Darkness
By nicmas
- 356 reads
My eyes danced between my son and the doctor several times. They rested upon my son’s young, vigorous face, searching for a trace of hope, but my only findings were a pale face, a mouth, too stunned to utter a word.
“Dementia? How did this come about?” he asked the doctor. “It’s usually passed on genetically; does your family have a history with dementia, Mr. Lewis?” I looked up into her piercing blue eyes; she resembled a teacher, smiling with sympathy, yet her brow creased with worry, knowing I would get the answer wrong. I smiled melancholically as I said: I don’t quite remember.

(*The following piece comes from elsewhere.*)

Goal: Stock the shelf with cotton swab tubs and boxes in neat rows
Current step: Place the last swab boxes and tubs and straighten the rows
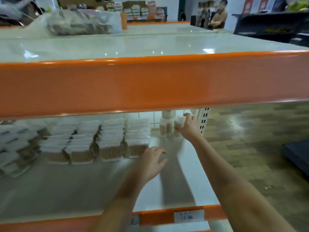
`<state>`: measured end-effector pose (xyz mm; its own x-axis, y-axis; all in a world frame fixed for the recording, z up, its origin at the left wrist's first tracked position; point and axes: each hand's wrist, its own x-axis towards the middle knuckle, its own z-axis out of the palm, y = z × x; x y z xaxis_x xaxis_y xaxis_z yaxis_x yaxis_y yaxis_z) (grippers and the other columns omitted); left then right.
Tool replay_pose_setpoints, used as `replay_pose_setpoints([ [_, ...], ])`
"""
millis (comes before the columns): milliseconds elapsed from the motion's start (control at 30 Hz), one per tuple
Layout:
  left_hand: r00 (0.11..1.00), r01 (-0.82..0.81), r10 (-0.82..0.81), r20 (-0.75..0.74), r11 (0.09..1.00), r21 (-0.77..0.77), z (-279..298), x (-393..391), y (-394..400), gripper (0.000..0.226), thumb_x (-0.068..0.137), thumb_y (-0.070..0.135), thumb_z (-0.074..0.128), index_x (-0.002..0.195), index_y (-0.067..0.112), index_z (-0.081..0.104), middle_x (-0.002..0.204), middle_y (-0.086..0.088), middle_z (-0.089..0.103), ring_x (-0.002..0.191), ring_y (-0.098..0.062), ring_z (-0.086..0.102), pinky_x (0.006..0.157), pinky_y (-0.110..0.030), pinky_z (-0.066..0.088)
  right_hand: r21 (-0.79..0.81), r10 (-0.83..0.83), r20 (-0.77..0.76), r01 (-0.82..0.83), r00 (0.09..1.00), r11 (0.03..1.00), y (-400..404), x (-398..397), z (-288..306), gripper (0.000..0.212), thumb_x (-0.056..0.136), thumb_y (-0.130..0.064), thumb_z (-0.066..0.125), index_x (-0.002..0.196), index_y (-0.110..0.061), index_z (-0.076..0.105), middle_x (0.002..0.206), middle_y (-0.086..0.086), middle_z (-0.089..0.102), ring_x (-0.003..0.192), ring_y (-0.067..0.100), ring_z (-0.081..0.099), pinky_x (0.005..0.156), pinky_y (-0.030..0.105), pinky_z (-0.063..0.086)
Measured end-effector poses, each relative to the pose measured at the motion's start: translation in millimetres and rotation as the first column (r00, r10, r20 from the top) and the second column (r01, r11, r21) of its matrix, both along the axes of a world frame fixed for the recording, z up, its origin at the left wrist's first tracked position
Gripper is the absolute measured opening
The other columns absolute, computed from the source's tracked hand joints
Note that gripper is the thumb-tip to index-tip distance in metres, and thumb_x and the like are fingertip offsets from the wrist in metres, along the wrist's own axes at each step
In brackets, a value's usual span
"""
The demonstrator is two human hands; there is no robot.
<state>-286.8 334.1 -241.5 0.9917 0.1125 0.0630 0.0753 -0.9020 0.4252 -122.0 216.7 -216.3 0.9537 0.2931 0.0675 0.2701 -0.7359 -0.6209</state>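
Note:
On the white lower shelf (pixel 173 185), rows of clear cotton swab boxes (pixel 110 141) run from the left to the middle. A tall round swab tub (pixel 165 125) stands at the back right. Beside it my right hand (pixel 188 126) grips a second clear tub (pixel 178 122) at the shelf's far right corner. My left hand (pixel 151 162) hovers with fingers spread, just right of the nearest box (pixel 138 147), holding nothing. The image is blurred by motion.
The orange front rail of the upper shelf (pixel 150 84) hangs low over the reach and hides the tub tops. A perforated upright (pixel 204 120) bounds the shelf on the right. Wooden floor (pixel 250 148) lies beyond. A person stands far back.

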Motion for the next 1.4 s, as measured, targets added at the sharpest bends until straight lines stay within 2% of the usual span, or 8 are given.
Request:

In truth, that joke was simply trying to hide my disbelief towards the fact that I could not remember how my dad’s face looked like, that I forgot my wife’s beautiful smile, or if it was beautiful at all, and most of all, that at a respectable age of sixty-three, I was a resident at Burlow’s Home for the Elderly. My mind was fundamentally a dark room. I forgot most of the major events in my life, or I only recalled small details. I remembered the wooden cabinet above four wooden supports. The cabinet lay next to a bed which I could not place the shape of. It would contain heaps of useless clutter that never fit in the house; a small portrait of the Fjords in Norway; skilfully drawn, a letter opener, a locket with a picture of me in a khaki soldier’s outfit, a gold plated compass, with the words “You lead, I follow” engraved on it, and countless more items.

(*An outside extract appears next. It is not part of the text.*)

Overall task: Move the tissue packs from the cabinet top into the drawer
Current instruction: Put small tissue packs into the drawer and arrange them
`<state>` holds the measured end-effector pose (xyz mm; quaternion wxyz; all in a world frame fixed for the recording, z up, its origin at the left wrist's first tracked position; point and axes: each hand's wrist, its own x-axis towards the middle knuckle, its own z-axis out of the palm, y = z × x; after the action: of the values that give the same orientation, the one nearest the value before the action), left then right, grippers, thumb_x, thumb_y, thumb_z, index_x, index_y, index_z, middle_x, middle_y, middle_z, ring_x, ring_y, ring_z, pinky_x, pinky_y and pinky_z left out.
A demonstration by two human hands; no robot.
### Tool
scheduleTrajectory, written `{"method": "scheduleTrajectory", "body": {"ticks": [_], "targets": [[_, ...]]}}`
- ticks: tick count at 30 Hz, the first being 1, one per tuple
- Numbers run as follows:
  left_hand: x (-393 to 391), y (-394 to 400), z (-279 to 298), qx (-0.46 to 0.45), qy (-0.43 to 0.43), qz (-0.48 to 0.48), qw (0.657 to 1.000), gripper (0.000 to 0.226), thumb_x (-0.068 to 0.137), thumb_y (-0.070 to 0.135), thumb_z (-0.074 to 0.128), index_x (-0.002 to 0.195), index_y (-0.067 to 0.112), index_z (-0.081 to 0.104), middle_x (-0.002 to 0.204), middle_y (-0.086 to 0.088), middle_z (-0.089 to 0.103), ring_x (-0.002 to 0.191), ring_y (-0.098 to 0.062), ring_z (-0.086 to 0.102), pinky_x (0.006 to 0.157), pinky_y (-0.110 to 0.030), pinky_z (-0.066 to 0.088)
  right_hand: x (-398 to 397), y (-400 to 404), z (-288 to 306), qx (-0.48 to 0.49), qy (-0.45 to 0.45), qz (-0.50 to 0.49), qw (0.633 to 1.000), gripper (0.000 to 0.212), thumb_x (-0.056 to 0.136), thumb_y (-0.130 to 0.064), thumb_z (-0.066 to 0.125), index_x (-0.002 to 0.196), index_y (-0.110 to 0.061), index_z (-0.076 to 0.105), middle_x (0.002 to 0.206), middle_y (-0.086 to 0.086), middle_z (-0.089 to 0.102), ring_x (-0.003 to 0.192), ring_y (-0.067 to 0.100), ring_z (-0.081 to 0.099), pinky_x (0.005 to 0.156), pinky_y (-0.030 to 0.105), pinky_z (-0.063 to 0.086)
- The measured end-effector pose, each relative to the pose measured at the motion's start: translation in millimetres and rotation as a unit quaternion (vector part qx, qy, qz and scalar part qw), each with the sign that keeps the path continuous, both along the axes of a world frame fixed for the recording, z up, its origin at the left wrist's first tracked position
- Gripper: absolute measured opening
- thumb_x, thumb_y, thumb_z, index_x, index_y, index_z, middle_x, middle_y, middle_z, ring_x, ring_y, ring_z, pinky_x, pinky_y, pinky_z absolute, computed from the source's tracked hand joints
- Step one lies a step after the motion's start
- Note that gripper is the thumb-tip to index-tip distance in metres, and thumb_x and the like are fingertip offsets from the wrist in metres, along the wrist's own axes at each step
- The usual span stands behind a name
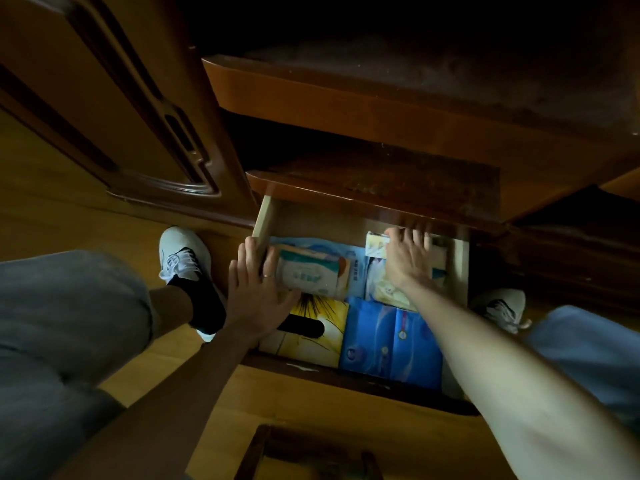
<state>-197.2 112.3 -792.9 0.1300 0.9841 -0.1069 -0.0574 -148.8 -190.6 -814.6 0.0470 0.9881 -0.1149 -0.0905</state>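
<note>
Both my hands are down inside the open pale-wood drawer (263,220) of the dark brown cabinet (381,109). My left hand (258,289) lies along the drawer's left wall with the fingers nearly straight, a ring on one of them, the thumb tucked under the near edge of a white-and-teal plastic-wrapped tissue pack (310,273) — so I have hold of it between thumb and fingers, the pack lying just to the right of my palm. There is printing on its wrapper, but it is too blurred for me to read.

My right hand (408,258) is spread palm-down further back and to the right, fingers fanned and lightly bent over a small pale yellow-and-white tissue pack (375,242) near the drawer's back wall; whether the fingers actually grip it I cannot tell. Under that wrist lies a soft cream-and-white wrapped pack (388,289).

Nearer to me than both hands, a yellow tissue box with a dark oval slot (311,327) sits beside a blue glossy pack with small round emblems (391,341) — their lettering is unreadable too. My white sneaker (183,254) stands on the wooden floor (311,403) left of the left hand.
</note>
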Motion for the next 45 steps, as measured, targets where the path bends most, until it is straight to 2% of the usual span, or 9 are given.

Upon this cabinet lay a lamp with a green shade and a metal rod leading to a black circular base. Apart from a number of used, crumpled tissues there were three empty bottles; two standing upright and the other had rolled gently to the edge. A ray of sunlight, highlighting every dust particle, clearly outlined the word ‘Analgesic’, painkillers, written on the horizontal bottle. However, I failed to recall the shadow of death upon my wife’s limp body, on the bed adjacent to the cabinet.
That was why I never bothered to try and grapple with other memories, because if I was left with that vivid image, I shuddered to think what else there was to remember. “You always told me you had a tough life”, he’d tell me, hoping I’d reveal a slight detail, but I’d be in the dark as much as him, with the difference that I wouldn’t share his curious nature. Suffice to say that my promise to tell him about my life when he was older was now empty.
I grew accustomed to the darkness in my mind, with only that one image, abating my thirst for knowledge. My father’s face wasn’t worth remembering, my wife’s beautiful smile was void. All there was were three bottles of Analgesic, and everything else dark. Doubts came afloat, whether the three bottles, were simply there by coincidence, suggesting a much darker proposition.